Remembering a Programming Language that Helped Shape the Digital New York Times


Illustration by Kyle Platts

NYT4, the fourth and longest living version of nytimes.com died in March, 2018 after serving New York Times content for 17 years.

NYT4 is survived by Jeff Damens and Oliver Karlin, the engineers who invented Context, a programming language that powered the site, and dozens of other engineers who worked on the site over the years.

Context was born in 2001 in the office of Scott Meyer, then general manager of nytimes.com. Meyer wanted to make the New York Times website more personal by adding readers’ usernames to the top of the homepage. At the time, nytimes.com was a static site that could not be customized for each person, but Meyer wanted that to change.

Damens and Karlin could have hacked something together just to add the username. They could have used PHP and CGI, which were common technologies in 2001. But, as Karlin pointed out, “You didn’t want to CGI-up the homepage to put one dynamic text in there.”

The developers had concerns that CGI wouldn’t scale to handle traffic on the homepage, which even then was growing quickly. They were also skeptical that Meyer’s vision for personalizing nytimes.com would end with the addition of a username.

Instead, they created Context, a lightweight language that was compiled to run on The New York Times’s servers and optimized for speed. Damens said they were able to get speeds a hundred times faster than CGI in early tests.

But they didn’t stop at creating a language.

Anticipating that editors would one day want to add more dynamic sections to the site, Damens and Karlin designed context to support newsroom workflows.

Editors were familiar with adding tags to their page layouts to change elements, such as the weather, for different regional additions. Rather than asking editors to learn a programming language, the developers tied the language into the macros the editors used to send formatting instructions to the printing press.

What started as a request for a username turned into a programming language, a compiler, a pre-processor that scanned every page on the site and converted it into a context program, and a virtual machine to run those context programs on The Times’s servers.

“We probably over-engineered it, I guess,” Damens said.

But Context wasn’t just an elaborate username-printing system for long. Soon, the system would be used to add a weather widget to the homepage. Then it was used to streamline the process for publishing movie showtimes online. Within a few months, a Context program was put into service to paginate articles, which was a major driver of page views. Context quickly became the technology powering the bulk of nytimes.com.

While it had a reputation for being fast and reliable, Context was also controversial. Engineers bristled at having to learn a programming language only used at The Times. Only a few learned enough to help add new features or extend its abilities. Recruiting new engineers was sometimes a challenge because candidates had to accept that they were joining an organization with a homegrown programming language and build system. Looking back, Damens and Karlin regret not picking an existing syntax of a language, like PHP, to make it easier to adopt.

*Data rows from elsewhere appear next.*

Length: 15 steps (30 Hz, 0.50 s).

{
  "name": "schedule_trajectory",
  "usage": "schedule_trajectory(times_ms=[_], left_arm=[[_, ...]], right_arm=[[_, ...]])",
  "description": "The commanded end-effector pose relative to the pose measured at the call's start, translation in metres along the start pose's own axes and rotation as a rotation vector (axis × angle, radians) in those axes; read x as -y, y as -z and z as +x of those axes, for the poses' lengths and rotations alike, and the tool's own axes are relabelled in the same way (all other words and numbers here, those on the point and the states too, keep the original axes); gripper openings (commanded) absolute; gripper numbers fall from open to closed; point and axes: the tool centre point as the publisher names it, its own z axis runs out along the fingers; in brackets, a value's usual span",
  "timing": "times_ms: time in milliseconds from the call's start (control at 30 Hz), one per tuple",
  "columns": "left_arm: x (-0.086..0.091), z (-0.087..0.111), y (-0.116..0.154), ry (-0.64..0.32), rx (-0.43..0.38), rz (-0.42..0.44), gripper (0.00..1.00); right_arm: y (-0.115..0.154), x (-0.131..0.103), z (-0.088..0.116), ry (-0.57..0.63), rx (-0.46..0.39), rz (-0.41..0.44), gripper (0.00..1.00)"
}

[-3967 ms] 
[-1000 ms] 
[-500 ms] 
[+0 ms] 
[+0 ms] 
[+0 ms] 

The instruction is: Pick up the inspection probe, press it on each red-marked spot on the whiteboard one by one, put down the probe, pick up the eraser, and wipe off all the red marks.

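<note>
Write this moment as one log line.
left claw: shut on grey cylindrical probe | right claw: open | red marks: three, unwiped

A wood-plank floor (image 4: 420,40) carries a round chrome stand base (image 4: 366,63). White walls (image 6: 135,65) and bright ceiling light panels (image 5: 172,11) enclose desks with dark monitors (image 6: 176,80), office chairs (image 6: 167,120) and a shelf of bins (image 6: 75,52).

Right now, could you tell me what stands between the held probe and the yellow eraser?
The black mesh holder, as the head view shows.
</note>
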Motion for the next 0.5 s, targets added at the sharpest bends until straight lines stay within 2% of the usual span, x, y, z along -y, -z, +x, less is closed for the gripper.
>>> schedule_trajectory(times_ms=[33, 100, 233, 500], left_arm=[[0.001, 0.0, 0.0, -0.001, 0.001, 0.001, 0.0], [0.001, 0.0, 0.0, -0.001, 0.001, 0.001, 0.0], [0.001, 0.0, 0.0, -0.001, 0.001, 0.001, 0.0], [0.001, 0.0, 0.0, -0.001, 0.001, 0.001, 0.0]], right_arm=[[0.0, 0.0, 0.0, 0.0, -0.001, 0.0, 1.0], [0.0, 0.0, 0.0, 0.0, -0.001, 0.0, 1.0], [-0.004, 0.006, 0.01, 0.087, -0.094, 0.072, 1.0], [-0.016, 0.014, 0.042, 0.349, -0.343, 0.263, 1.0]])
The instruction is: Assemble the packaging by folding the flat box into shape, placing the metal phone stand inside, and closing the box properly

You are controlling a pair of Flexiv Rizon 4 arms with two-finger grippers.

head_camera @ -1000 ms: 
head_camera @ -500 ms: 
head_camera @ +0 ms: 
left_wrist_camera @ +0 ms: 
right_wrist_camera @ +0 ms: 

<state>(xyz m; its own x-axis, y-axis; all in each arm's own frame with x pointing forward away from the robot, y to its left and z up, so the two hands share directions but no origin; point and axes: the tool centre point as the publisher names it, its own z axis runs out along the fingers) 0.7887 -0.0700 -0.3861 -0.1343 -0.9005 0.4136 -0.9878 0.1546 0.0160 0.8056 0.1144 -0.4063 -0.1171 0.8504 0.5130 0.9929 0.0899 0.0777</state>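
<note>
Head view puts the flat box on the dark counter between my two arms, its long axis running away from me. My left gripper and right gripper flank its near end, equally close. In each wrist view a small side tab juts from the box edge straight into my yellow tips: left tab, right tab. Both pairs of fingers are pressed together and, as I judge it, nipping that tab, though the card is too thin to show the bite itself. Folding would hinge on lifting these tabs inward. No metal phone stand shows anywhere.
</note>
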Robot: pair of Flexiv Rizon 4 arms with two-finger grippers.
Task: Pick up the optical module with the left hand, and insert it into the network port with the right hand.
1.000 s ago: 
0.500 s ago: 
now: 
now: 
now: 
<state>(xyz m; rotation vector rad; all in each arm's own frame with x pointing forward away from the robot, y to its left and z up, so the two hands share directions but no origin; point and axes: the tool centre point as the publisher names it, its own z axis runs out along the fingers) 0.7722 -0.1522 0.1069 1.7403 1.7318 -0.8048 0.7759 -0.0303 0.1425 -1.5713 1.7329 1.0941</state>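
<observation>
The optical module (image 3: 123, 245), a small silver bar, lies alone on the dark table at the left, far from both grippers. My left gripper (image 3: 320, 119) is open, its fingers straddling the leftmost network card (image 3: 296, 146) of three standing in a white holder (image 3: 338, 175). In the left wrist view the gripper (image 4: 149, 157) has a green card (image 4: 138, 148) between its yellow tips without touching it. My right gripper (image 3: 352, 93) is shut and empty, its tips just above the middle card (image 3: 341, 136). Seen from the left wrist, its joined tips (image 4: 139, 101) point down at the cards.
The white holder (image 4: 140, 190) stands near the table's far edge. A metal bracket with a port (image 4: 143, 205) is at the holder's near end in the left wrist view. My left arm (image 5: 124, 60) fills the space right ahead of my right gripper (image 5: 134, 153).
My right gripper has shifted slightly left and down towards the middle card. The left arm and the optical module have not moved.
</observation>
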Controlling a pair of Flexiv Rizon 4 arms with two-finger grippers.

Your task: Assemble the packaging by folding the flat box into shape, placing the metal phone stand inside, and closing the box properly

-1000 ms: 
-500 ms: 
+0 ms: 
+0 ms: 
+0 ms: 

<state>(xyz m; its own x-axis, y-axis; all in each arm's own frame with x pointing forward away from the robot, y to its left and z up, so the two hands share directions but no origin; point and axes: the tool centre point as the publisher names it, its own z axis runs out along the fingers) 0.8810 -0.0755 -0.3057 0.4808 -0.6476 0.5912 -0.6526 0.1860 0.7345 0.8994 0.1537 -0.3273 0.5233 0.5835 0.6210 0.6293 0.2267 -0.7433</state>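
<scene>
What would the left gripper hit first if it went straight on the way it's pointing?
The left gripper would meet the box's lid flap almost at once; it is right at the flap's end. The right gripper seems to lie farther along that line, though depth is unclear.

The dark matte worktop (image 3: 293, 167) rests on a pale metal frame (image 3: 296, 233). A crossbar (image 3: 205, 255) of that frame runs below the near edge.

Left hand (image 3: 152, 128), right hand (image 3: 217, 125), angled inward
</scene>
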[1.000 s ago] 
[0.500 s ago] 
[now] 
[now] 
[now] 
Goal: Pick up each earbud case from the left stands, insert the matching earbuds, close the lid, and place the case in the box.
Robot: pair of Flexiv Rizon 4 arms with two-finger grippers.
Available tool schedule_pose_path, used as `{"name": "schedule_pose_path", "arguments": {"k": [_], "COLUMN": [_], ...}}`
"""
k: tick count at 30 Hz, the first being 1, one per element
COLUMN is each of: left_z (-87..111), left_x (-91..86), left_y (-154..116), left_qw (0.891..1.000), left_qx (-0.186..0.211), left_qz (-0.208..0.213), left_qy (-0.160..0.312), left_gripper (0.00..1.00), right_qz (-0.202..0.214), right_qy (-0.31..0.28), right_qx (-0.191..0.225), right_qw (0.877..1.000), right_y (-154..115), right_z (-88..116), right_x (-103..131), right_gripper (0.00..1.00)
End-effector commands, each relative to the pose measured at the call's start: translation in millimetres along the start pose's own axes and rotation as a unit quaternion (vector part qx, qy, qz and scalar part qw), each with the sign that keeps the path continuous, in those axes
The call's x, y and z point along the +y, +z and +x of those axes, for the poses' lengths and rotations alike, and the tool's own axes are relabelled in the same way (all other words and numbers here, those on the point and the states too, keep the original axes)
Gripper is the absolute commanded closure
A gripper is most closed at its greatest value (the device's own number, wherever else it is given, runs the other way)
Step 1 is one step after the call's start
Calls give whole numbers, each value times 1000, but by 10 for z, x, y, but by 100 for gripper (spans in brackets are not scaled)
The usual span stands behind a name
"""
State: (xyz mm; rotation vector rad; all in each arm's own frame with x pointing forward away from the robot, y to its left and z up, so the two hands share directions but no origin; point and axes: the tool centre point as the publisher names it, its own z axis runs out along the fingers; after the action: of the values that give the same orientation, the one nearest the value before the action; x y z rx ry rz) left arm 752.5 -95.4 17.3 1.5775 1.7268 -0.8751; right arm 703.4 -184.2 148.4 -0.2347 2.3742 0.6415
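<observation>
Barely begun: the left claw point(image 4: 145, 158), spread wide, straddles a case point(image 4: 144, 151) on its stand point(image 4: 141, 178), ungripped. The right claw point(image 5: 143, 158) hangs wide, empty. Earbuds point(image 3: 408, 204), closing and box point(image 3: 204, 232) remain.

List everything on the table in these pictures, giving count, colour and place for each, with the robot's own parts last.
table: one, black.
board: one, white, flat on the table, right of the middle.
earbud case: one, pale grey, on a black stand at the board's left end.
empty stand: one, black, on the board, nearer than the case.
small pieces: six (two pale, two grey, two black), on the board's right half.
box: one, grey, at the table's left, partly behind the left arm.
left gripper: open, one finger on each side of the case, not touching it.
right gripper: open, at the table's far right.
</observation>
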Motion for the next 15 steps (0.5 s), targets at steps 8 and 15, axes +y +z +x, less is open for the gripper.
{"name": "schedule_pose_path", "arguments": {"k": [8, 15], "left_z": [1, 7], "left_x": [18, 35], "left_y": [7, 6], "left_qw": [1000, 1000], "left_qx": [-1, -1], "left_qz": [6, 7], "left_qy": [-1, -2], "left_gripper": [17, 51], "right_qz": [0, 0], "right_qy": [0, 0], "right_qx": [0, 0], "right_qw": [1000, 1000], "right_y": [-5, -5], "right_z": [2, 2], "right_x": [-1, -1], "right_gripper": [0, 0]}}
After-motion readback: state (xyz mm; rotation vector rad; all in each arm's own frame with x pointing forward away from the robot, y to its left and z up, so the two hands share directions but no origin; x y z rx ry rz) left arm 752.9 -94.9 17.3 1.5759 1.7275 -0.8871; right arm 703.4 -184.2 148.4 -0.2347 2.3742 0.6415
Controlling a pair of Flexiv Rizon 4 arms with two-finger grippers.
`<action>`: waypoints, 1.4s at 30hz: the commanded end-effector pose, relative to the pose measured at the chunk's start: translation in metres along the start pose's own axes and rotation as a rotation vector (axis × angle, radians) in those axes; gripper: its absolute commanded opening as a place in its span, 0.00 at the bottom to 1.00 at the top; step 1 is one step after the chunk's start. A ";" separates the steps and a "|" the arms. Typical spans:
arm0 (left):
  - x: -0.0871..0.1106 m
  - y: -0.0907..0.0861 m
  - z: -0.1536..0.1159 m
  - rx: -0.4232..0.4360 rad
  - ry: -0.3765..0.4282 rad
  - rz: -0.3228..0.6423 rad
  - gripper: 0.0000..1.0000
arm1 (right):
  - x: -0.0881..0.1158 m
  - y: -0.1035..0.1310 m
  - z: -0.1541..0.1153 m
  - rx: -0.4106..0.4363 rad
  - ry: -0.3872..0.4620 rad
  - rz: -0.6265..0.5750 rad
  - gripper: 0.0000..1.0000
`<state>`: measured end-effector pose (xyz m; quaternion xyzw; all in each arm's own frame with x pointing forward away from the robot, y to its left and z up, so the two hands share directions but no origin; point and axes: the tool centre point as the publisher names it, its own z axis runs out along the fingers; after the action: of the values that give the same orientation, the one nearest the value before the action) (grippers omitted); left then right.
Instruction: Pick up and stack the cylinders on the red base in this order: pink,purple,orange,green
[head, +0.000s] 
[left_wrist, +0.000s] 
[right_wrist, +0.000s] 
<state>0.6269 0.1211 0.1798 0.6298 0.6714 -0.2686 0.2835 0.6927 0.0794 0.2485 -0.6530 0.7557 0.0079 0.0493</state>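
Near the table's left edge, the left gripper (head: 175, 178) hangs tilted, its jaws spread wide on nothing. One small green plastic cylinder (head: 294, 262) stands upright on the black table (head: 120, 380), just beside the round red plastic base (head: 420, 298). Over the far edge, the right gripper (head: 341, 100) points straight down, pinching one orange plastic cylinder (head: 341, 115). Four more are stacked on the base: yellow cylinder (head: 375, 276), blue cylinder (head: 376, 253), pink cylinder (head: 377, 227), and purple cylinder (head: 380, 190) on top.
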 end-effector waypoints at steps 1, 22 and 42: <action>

Context probably would have been phased out quickly were it not for another personalization challenge that required its speed. This time the problem was ads. Later in 2001, Zip-code targeted ads were slowing down the site and by this time Context had credibility as a fast and reliable solution. Damens and Karlin were called in to help.

They used Context to create a fast ad server called AdX, which used regular expressions to match ad slots according to targeting parameters for each ad campaign. The regular expressions ran against metadata in the page (such as a reader’s zip code and what section of the paper they were visiting) to target ads to specific users. AdX also kept track of how frequently ads were shown so it could manage overall ad inventory.

All of this was able to run on the existing servers of The Times.

By the end of 2001, Context was powering nearly all pages and advertising for The Times. It went on to serve more than a decade in this capacity, seeing the transition from a supplement to the printed newspaper, to the way most readers consume The Times. It survived traffic surges during elections and major news events. AdX expanded to serve increasingly sophisticated targeting, including marketing messages on the site.

With all that Context did at The Times, it never ventured outside the walls of the building; it was never open sourced or sold. The years that Context was the most creative and powerful as a system were long before The Times had a culture that embraced open source.

But perhaps that isolation helped keep it alive until earlier last year. With only a handful of contributors, the language was spared being pulled in different design directions. Fewer than a dozen engineers knew how the build system worked. Maybe a hundred engineers learned to ever write Context code. Without a large community of engineers, Context was spared from the drag that new features can add to a system, which meant it stayed small, nimble and able to scale to meet the growing traffic of The Times for a decade after its creation.

As the last files of nytimes.com were rewritten using newer technologies, Context disappeared entirely from The Times. While the language could have grown into something larger had it been open sourced, it instead served to help The Times find its footing on the internet. Damens and Karlin were right: The Times news offerings have expanded from a static website to include apps and more personalized features.

But one thing has stayed the same: readers can still find a link to their username on the homepage.